__Entries supplied__.
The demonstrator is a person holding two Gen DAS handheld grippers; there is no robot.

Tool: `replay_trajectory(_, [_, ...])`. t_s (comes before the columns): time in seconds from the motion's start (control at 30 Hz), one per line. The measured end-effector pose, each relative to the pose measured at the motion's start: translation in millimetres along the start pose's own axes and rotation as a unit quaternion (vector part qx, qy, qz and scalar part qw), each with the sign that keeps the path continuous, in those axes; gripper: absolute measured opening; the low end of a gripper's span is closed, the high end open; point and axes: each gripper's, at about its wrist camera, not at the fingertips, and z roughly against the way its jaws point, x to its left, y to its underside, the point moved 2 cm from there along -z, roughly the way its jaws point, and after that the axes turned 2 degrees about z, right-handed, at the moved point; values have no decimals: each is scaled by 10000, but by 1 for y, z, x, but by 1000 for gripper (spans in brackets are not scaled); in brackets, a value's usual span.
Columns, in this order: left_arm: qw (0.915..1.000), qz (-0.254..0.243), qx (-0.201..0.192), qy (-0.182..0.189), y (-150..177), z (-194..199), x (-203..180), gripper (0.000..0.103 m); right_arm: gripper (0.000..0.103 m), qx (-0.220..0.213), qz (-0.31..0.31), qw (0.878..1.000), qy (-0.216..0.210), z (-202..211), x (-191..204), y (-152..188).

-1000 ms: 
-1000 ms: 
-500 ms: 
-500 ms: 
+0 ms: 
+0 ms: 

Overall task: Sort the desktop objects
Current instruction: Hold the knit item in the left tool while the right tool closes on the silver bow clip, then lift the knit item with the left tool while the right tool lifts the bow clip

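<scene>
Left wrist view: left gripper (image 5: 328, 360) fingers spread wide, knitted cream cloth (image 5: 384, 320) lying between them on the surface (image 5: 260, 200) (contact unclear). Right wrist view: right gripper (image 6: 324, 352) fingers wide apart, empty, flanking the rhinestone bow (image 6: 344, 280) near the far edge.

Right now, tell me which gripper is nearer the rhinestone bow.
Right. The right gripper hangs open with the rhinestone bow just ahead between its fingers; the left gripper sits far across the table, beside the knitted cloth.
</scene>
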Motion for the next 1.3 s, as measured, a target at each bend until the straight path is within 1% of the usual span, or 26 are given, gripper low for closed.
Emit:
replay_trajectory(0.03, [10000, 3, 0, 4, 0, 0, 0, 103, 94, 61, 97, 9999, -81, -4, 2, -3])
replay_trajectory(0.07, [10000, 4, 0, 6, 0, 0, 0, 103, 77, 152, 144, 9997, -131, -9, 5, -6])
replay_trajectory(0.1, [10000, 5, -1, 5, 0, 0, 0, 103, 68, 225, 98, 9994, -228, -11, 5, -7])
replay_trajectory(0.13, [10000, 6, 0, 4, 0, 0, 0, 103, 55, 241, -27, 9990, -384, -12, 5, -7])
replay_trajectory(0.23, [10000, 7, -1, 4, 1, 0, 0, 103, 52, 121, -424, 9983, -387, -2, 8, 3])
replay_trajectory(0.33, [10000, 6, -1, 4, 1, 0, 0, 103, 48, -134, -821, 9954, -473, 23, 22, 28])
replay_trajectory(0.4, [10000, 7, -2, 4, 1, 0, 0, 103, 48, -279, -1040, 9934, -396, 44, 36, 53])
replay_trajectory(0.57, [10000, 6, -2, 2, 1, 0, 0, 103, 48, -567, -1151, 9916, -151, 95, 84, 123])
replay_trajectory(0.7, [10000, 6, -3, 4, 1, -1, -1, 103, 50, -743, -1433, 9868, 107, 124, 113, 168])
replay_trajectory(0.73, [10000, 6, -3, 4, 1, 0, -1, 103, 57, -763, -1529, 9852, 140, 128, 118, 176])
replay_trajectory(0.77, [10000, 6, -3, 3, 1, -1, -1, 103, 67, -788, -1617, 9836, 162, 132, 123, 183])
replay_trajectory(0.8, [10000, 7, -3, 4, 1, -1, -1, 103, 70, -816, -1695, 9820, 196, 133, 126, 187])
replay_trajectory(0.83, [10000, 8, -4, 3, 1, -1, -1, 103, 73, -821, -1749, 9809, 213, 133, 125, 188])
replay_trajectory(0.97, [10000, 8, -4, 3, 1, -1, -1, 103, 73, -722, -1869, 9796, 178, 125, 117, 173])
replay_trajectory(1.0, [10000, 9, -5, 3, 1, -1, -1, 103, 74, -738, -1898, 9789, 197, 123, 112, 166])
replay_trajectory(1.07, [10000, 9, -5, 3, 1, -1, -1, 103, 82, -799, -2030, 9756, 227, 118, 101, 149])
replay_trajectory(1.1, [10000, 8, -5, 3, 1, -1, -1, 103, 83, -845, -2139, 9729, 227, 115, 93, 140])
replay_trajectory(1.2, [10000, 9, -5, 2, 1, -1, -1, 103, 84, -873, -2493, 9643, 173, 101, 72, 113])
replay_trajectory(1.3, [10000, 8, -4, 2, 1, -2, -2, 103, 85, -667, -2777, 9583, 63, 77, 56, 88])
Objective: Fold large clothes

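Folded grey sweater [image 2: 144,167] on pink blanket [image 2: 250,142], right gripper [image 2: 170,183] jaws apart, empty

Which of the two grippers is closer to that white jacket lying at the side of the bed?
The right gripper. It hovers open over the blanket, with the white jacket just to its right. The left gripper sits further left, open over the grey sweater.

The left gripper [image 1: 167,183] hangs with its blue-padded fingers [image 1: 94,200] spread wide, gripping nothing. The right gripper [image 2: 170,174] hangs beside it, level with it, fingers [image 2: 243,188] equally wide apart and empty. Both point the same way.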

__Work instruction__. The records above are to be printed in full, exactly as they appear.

__Task response__.
The demonstrator is a person holding two Gen DAS handheld grippers; there is no robot.

Tool: `replay_trajectory(_, [_, ...])`. t_s (comes before the columns): time in seconds from the motion's start (control at 30 Hz), one per line. The measured end-effector pose, each relative to the pose measured at the motion's start: translation in millimetres along the start pose's own axes and rotation as a unit quaternion (vector part qx, qy, qz and scalar part qw), each with the sign that keeps the path continuous, in those axes; gripper: absolute measured opening; the low end of a gripper's span is closed, the high end open; point and axes: each gripper's, at about its wrist camera, not at the fingertips, and z roughly against the way its jaws point, x to its left, y to its underside, the point moved 2 cm from there along -z, roughly the way its jaws point, and after that the axes turned 2 degrees about z, right-handed, at the moved point; values have no decimals: each is scaled by 10000, but by 1 for y, z, x, but by 1000 for gripper (spans in brackets are not scaled); in brackets, a value's usual span.
Columns, in this order: left_arm: qw (0.915..1.000), qz (-0.254..0.243), qx (-0.201..0.192), qy (-0.182..0.189), y (-150..177), z (-194..199), x (-203..180), gripper (0.000..0.103 m); right_arm: gripper (0.000..0.103 m), qx (-0.220..0.213), qz (-0.31..0.31), qw (0.878..1.000), qy (-0.216..0.210), z (-202..211), x (-191..204), y (-152..188).

-1000 ms: 
-1000 ms: 
-500 ms: 
-500 ms: 
+0 ms: 
+0 ms: 

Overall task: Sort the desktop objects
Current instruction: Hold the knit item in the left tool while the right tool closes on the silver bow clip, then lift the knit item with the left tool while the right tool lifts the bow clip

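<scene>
Left wrist view: left gripper (image 5: 328, 360) fingers spread wide, knitted cream cloth (image 5: 384, 320) lying between them on the surface (image 5: 260, 200) (contact unclear). Right wrist view: right gripper (image 6: 324, 352) fingers wide apart, empty, flanking the rhinestone bow (image 6: 344, 280) near the far edge.

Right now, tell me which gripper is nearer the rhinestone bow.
Right. The right gripper hangs open with the rhinestone bow just ahead between its fingers; the left gripper sits far across the table, beside the knitted cloth.
</scene>
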Motion for the next 1.3 s, as measured, a target at each bend until the straight path is within 1% of the usual span, or 26 are given, gripper low for closed.
Emit:
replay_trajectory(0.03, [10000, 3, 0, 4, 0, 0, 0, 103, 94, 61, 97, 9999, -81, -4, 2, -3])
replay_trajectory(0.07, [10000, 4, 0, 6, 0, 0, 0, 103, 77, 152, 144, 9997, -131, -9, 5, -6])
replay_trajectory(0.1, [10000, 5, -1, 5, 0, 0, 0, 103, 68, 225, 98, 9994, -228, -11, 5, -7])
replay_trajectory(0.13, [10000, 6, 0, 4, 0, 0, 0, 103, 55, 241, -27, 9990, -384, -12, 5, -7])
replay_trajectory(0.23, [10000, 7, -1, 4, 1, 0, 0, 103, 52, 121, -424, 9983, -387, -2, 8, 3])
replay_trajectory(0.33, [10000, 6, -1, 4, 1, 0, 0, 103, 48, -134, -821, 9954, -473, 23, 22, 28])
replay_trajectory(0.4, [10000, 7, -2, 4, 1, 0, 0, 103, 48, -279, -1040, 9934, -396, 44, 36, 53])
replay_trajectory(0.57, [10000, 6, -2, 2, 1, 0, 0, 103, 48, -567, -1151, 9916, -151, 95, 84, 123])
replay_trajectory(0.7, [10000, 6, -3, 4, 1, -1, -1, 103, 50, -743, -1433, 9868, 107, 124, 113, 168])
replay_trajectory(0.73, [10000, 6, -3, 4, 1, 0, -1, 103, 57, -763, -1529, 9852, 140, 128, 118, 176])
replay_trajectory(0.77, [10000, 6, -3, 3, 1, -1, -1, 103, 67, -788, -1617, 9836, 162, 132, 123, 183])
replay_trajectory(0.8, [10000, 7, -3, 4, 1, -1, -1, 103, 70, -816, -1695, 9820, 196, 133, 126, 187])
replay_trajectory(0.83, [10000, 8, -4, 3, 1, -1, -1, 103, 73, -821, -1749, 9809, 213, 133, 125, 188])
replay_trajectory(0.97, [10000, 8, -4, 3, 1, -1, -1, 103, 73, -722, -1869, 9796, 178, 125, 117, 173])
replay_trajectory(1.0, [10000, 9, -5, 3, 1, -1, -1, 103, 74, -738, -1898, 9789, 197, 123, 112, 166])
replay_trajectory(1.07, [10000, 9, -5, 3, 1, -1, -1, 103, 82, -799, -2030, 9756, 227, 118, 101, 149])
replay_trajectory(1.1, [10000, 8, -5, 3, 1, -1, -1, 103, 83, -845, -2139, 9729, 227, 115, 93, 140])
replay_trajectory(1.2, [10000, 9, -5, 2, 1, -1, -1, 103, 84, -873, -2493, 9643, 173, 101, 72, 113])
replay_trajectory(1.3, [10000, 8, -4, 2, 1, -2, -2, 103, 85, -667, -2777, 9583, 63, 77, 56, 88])
Objective: Fold large clothes

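Folded grey sweater [image 2: 144,167] on pink blanket [image 2: 250,142], right gripper [image 2: 170,183] jaws apart, empty

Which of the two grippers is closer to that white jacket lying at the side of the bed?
The right gripper. It hovers open over the blanket, with the white jacket just to its right. The left gripper sits further left, open over the grey sweater.

The left gripper [image 1: 167,183] hangs with its blue-padded fingers [image 1: 94,200] spread wide, gripping nothing. The right gripper [image 2: 170,174] hangs beside it, level with it, fingers [image 2: 243,188] equally wide apart and empty. Both point the same way.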

Apart from this answer, nothing more is required.